— Конечно, не его. Он кого-то попросил.
— Чудак, не на том месте надо писать, — хмыкнул Дод.
— Ладно, — огрызнулся я. — Ты чего так рано приперся?
— На собрание.
— Брось врать.
— …а…ет…естное… ово. — Он дожевывал последний кусок. — Вчера ты ушел, объявили.
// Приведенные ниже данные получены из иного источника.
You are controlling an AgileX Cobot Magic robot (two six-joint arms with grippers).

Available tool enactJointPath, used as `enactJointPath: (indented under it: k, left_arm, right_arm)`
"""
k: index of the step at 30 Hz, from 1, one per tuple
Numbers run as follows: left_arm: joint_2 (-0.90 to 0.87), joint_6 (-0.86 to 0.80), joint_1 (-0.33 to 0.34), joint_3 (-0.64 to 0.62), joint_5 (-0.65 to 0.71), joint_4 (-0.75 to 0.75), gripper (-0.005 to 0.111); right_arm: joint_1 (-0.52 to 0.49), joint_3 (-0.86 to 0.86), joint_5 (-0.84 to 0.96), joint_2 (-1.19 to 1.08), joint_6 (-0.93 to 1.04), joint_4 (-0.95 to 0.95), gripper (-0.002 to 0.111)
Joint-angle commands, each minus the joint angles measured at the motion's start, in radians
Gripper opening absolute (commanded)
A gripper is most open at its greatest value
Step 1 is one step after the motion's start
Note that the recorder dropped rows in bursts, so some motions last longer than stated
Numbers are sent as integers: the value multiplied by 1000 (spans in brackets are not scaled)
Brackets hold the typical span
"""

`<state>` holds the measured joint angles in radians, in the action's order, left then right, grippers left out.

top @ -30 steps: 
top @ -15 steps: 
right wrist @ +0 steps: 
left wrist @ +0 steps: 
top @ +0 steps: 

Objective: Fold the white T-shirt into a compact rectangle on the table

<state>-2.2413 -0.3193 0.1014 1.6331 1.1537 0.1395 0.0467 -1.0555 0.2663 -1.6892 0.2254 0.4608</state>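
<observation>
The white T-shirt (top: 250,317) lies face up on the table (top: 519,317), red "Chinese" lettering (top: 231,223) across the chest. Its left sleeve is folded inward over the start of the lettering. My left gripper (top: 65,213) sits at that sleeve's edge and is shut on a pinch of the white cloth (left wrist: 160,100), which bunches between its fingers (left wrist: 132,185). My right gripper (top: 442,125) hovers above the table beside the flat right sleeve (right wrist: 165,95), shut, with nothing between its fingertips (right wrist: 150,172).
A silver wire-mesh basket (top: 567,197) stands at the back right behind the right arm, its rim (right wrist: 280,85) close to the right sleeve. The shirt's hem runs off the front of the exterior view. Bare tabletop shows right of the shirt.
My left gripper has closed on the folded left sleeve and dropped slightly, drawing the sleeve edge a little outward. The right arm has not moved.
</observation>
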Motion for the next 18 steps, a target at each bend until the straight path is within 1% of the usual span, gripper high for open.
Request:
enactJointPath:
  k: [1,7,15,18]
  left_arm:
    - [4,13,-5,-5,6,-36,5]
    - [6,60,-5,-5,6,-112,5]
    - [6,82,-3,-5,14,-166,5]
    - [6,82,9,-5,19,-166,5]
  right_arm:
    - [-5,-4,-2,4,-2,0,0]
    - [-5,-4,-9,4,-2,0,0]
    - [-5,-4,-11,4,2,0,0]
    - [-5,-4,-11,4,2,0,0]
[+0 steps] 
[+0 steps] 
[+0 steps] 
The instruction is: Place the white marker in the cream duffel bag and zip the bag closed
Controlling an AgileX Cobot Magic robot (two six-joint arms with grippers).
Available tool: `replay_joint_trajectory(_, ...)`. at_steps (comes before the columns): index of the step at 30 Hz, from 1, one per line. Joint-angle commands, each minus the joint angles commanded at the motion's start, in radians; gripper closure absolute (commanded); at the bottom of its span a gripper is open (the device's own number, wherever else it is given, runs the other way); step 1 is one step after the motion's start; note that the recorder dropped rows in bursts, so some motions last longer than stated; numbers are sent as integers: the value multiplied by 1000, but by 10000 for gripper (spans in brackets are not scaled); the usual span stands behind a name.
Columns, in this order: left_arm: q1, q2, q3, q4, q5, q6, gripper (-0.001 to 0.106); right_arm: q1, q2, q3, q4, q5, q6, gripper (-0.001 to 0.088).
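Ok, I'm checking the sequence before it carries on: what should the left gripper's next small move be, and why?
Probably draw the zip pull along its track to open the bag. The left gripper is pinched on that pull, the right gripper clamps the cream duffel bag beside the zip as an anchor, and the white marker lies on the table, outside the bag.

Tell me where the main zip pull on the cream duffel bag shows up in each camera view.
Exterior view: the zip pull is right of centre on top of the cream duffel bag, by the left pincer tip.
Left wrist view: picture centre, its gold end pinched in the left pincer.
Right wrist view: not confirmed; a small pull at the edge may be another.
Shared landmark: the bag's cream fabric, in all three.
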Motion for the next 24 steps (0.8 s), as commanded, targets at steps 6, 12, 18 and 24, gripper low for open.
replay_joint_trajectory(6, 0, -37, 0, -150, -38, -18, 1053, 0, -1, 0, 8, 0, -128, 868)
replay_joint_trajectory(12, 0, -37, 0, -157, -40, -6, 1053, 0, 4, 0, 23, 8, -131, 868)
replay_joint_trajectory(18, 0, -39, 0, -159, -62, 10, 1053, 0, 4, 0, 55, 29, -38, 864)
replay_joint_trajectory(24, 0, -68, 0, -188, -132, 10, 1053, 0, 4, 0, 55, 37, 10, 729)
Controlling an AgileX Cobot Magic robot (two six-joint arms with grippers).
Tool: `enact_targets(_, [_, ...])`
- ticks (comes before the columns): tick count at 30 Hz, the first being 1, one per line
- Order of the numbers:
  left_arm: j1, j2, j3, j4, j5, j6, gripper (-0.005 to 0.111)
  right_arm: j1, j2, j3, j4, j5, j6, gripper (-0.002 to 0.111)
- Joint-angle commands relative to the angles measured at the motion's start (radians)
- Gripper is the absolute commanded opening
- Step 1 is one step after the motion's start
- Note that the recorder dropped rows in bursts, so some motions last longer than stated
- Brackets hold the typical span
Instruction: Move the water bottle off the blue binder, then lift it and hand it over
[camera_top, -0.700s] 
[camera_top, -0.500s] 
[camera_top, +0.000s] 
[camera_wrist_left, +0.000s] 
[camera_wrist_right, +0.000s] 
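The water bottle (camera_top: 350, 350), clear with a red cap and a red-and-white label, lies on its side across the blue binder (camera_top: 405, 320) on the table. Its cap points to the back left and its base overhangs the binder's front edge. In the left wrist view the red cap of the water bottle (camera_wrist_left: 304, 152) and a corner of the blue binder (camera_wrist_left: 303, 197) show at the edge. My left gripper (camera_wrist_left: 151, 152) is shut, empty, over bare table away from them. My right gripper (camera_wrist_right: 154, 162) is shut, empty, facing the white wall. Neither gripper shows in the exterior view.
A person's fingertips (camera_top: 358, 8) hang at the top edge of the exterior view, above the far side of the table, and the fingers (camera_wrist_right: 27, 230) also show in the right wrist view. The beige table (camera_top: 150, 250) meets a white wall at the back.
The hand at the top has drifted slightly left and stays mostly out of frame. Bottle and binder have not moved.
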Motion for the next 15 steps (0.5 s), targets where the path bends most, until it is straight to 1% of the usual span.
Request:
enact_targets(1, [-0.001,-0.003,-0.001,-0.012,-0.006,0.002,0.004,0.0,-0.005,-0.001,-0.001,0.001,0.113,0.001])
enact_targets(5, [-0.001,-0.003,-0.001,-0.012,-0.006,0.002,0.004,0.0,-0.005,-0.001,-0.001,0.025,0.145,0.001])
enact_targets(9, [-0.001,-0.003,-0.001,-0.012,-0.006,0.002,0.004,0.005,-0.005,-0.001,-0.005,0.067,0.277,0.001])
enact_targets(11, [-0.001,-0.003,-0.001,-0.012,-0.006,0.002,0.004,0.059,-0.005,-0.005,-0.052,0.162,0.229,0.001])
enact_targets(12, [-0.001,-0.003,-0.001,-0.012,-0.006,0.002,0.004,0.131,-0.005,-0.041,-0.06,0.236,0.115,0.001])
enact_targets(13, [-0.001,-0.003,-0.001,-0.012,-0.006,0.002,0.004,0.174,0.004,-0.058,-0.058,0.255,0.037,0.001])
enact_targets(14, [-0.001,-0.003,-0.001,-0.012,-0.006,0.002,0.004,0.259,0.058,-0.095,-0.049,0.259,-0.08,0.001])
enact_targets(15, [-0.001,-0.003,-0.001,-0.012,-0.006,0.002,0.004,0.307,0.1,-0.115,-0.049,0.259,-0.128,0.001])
— С какой радости? Экзамены же вот-вот!
— Заткнись, — сказала Ритка. — Тебе что?
— Что?! Интересно — вот что! Ох, чудики! Нашли время…
— Привет, геноссе! — сказал я, вваливаясь за Риткой и Додиком в аудиторию. В ней с двух потоков народу сидело кот наплакал.
— Быстрей рассаживайтесь, — мрачно сказал Колосков. — А тебе, Доронина, сегодня совсем не к лицу опаздывать… Значит, теперь у нас, — он тыкал в каждого пальцем, — …двадцать шесть, двадцать семь, двадцать…
— Людей так не считают, — не выдержал я.
— Молчи, — огрызнулась Ритка.
— Коромыслов, я вам слова не давал, — скорчил рожу геноссе.
— Тоже грамотный, — зашипела Додикина длинноносая Райка. — Вечно высовывается. Оставят после лекций — лучше? Да?
— Тридцать один, тридцать два, — бубнил Колосков, но уже без пальца. — Итак, всего тридцать два человека из семидесяти шести. Какие есть мнения?
— Разойтись, — брякнул я.
— Коромыслов, кончай паясничать, — цыкнул геноссе.
— Цыц! — ткнула меня Ритка в ребро.
— Нет кворума, — крикнул Дубов, красавец из соседней группы. Морда у него, как у оперного дьявола, хотя, по-моему, он тоже еще девушка.
— Минуточку внимания! — застучал карандашом геноссе. — Давайте рассуждать по-человечески…
— Чего рассуждать? Собрание не подготовлено! — крикнул красавчик Дубов.
— Товарищи, дела-то всего на двадцать минут! — взмолился Колосков. — У нас тут есть заявление от несоюзной Дорониной Маргариты с просьбой принять ее в наши ряды.